- [ASSIGNMENT] Reproduce each record exactly. The pictures should be skipped.

- [INPUT]
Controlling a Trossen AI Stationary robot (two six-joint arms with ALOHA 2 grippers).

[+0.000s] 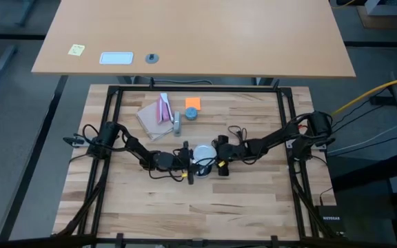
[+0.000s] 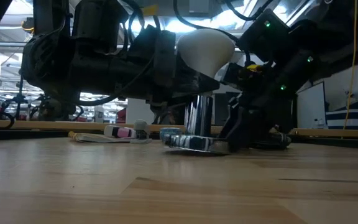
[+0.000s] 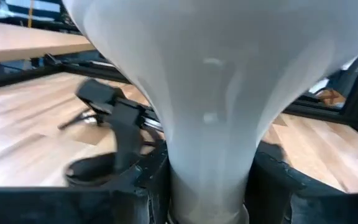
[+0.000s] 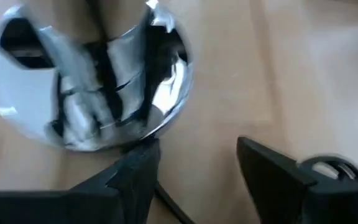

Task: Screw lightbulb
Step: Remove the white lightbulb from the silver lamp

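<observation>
step: threading in | lightbulb (image 2: 205, 48) mid-table, upright over socket (image 2: 194, 142) | left gripper (image 3: 207, 193) clamped on its neck | right gripper (image 4: 197, 165) fingers apart beside socket base | I'd keep bulb plumb, twist gently

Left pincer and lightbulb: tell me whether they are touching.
Touching. The left wrist view shows the lightbulb narrowing to its neck, and the left pincer has dark fingers pressed against that neck on both sides.
</observation>
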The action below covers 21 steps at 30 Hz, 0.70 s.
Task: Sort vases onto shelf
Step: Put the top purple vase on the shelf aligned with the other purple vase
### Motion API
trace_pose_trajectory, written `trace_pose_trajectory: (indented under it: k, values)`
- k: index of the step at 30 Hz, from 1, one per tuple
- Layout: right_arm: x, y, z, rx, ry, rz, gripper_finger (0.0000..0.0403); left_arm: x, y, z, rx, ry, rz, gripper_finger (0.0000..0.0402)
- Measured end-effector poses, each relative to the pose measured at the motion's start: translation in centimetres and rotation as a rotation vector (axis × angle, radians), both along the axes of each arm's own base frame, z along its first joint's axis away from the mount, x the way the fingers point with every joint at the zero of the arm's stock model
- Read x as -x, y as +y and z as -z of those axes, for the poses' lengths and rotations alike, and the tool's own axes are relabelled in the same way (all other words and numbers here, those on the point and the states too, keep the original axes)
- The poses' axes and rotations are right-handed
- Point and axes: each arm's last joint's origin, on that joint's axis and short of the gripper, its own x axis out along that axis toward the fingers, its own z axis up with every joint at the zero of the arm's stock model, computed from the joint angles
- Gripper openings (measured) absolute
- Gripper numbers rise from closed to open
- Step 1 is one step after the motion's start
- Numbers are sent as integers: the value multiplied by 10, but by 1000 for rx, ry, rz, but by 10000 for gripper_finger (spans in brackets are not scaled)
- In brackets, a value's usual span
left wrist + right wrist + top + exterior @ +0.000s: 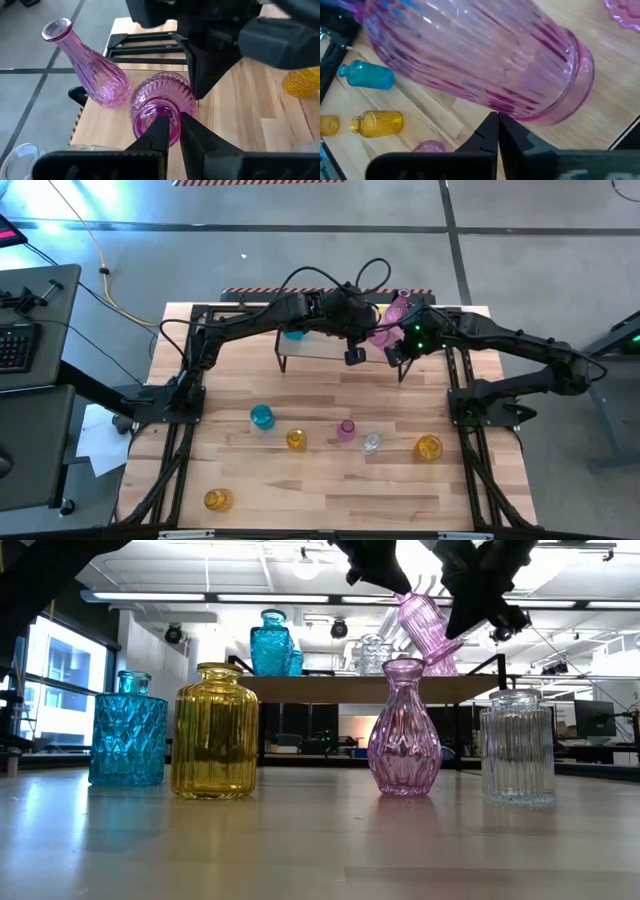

- [FINISHED TASK]
Controlling a Trossen AI Stationary robot (two six-joint arms with ALOHA 2 grippers).

[+0.000s] 
[+0.000s] 
[+0.000s] 
[+0.000s] 

Task: Screw lightbulb
Step: Remove the white lightbulb from the silver lamp

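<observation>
step: threading in | lightbulb (image 2: 205, 48) mid-table, upright over socket (image 2: 194, 142) | left gripper (image 3: 207, 193) clamped on its neck | right gripper (image 4: 197, 165) fingers apart beside socket base | I'd keep bulb plumb, twist gently

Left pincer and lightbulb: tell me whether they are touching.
Touching. The left wrist view shows the lightbulb narrowing to its neck, and the left pincer has dark fingers pressed against that neck on both sides.
</observation>
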The action below covers 21 steps at 30 Hz, 0.70 s.
Task: Sort vases onto shelf
Step: Put the top purple vase on the shelf aligned with the other purple vase
### Motion API
trace_pose_trajectory, written `trace_pose_trajectory: (indented under it: k, values)`
- k: index of the step at 30 Hz, from 1, one per tuple
- Layout: right_arm: x, y, z, rx, ry, rz, gripper_finger (0.0000..0.0403); left_arm: x, y, z, rx, ry, rz, gripper_finger (0.0000..0.0402)
- Measured end-effector poses, each relative to the pose measured at the motion's start: translation in centimetres and rotation as a rotation vector (axis × angle, radians), both along the axes of each arm's own base frame, z along its first joint's axis away from the mount, x the way the fingers point with every joint at the zero of the arm's stock model
- Read x as -x, y as +y and z as -z of those axes, for the poses' lengths and rotations alike, and the tool's own axes are relabelled in the same way (all other words and numbers here, those on the point and the states too, keep the original axes)
- The poses' axes and rotations are right-handed
- Point and axes: each arm's last joint's origin, on that joint's axis and short of the gripper, its own x axis out along that axis toward the fingers, its own z axis up with every joint at the zero of the arm's stock model, computed from the joint angles
- Gripper openings (measured) absolute
- Gripper numbers rise from closed to open
- Step 1 is one step after the motion's start
- Numbers are sent as integers: the value multiplied by 10, but by 1000 for rx, ry, rz, but by 10000 for gripper_finger (spans in brackets are not scaled)
- In brackets, a value's usual span
left wrist + right wrist + top + exterior @ +0.000s: 

That completes the exercise.